Entstehung

Auf den Benediktshof zu kommen, heißt, in die Stille und die Natur zu kommen. Umgeben von der Landschaft der Emsauen, bezogen wir im Mai 1997 in Münster-Handorf einen aufgelassenen westfälischen Bauernhof. Dessen Gebäude und Gärten entwickeln wir seitdem inhaltlich wie baulich zu einer christlichen Begegnungs- und Meditationsstätte. Unterstützt von vielen Freiwilligen sowie umsichtigen Architekten und Denkmalschützern hat sich der Hof im Laufe der Jahre verändert. Geblieben sind die Energie und die Atmosphäre eines Ortes, von dem aus Menschen gestärkt nach Hause zurückkehren.

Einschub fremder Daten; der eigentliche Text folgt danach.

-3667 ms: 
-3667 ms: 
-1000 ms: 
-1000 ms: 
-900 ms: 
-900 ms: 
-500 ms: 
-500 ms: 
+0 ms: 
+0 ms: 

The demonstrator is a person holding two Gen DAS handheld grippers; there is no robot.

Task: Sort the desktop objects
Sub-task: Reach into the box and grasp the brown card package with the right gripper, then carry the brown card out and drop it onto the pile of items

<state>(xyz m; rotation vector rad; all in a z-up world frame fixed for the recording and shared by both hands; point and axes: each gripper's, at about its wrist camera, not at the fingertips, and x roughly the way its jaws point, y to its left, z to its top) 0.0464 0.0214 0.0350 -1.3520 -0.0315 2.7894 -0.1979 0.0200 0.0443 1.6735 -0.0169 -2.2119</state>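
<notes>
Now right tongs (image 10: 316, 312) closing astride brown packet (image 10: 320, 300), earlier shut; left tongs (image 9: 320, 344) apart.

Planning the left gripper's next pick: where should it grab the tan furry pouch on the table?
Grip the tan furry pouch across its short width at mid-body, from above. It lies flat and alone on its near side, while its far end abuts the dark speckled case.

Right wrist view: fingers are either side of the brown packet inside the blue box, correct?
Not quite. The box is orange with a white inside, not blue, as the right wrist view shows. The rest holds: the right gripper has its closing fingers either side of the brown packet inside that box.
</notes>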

Die Ursprünge des Benediktshofs liegen in der Benediktinerabtei Gerleve. Von dort aus begannen Pater Ludolf Hüsing OSB und Christoph Gerling Ende der 1980er-Jahre, die von ihnen praktizierte seelsorgerisch-spirituelle Wegbegleitung über das Kloster hinauszutragen. Für einige Jahre fanden sie in Münster ihr Domizil, dann begann das „Projekt Benediktshof“. Schnell fand sich dort eine Gruppe von Menschen zusammen, die bis heute auf dem Hof lebt, arbeitet und seine Entwicklung voranbringt.

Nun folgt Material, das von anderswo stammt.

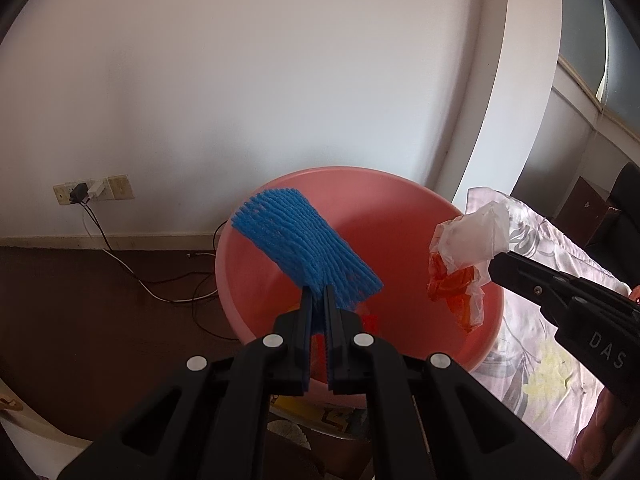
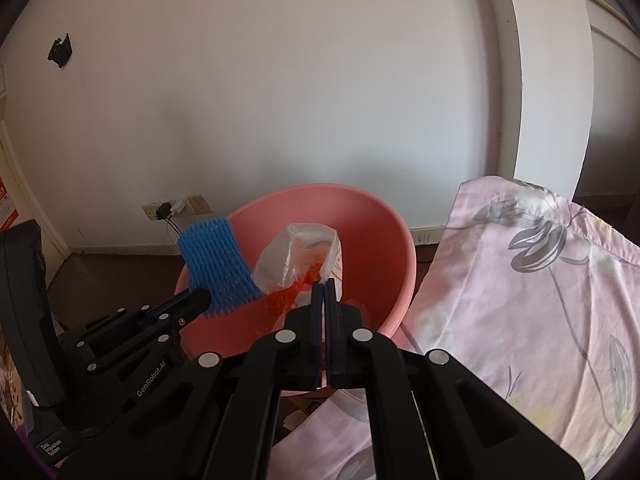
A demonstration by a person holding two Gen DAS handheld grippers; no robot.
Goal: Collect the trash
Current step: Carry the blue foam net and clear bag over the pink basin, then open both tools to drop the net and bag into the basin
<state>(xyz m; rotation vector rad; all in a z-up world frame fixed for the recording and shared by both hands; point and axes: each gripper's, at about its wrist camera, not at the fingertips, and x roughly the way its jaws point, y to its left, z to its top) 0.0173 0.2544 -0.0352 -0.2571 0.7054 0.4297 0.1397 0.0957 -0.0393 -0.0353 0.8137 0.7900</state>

Gründer, Bewohner und Träger

Bewohnt und getragen wird der Benediktshof von einer christlichen Gemeinschaft, die der Gerlever Benediktinerpater Ludolf Hüsing (gest. 2018) und Christoph Gerling 1986 gründeten. Unsere MitarbeiterInnen sind geschult in der christlich-initiatischen Wegbegleitung. Sie begleiten unsere Gäste spirituell-therapeutisch in Einzelstunden und in der Gruppenarbeit. Träger des Benediktshofs ist der eingetragene und gemeinnützige Verein "Benediktshof - Christliche Meditations- und Begegnungsstätte e.V." Unterstützt wird er durch den Förderverein  Benediktshofkreis e.V.

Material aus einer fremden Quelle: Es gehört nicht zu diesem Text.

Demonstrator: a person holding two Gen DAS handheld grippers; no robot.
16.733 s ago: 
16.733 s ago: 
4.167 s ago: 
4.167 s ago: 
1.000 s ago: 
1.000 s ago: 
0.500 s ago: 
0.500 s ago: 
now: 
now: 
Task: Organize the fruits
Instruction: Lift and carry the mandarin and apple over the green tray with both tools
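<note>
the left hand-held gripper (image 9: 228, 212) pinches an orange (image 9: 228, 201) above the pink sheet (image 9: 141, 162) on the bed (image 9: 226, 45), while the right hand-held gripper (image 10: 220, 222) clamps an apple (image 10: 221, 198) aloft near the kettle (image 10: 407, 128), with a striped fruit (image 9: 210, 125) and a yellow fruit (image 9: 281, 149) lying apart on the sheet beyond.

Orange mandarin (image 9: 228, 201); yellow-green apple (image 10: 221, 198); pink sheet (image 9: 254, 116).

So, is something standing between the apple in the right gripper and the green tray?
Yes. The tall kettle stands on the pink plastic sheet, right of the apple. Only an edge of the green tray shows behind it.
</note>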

Die Ursprünge der initiatischen Therapie

Mit der Initiatischen Therapie entwickelten Prof. Dr. Karlfried Graf Dürckheim und Dr. Maria Hippius-Gräfin Dürckheim Anfang der 1950er-Jahre unter Einbeziehung der tiefenpsychologischen Grundlagen von C. G. Jung und E. Neumann eine Seelenheilkunde, die Menschen mit existenziellen Fragen begleitete, unterstützte und für einen Neuanfang stärkte. Karlfried Graf Dürkheim ging dabei vom doppelten Ursprung des Menschen aus. Er unterschied das „Welt-Ich“ und das „Wesen“ bzw. den „göttlichen Kern“, in dem jeder Mensch Teil hat am überweltlichen Sein: der göttlichen Quelle oder dem inneren Christus. Das Welt-Ich mit dem Wesen zueinander zu führen, ist das Ziel der initiatischen Therapie. Dürckheim selbst nannte es, das „Tor zum innersten Geheimnis öffnen“ – damit Lebensmuster in Bewegung geraten, ein tiefes Ja zum eigenen Leben Raum gewinnt und sich dadurch ein neuer Anfang erschließt.

Die neue Scheune

Die alte Scheune war bis 2011 in einem unrenovierten Zustand. Dann begannen Architekten zu planen und die Weggemeinschaft startete das Fundraising – mit dem Ergebnis, dass sich der gesamte Umbau durch Spenden realisieren ließ. Der Denkmalschutz verlangte, das historische Äußere des Gebäudes zu belassen, das Innere gestalteten die Architekten vollkommen neu. Entstanden sind dort Meditationsräume, ein großer Seminarraum, ein Raum der Stille, die Zimmer für unsere Kursgäste, eine Küche und das Büro. Allesamt hell, offen und klar mit den vorherrschenden Materialien Holz und Beton.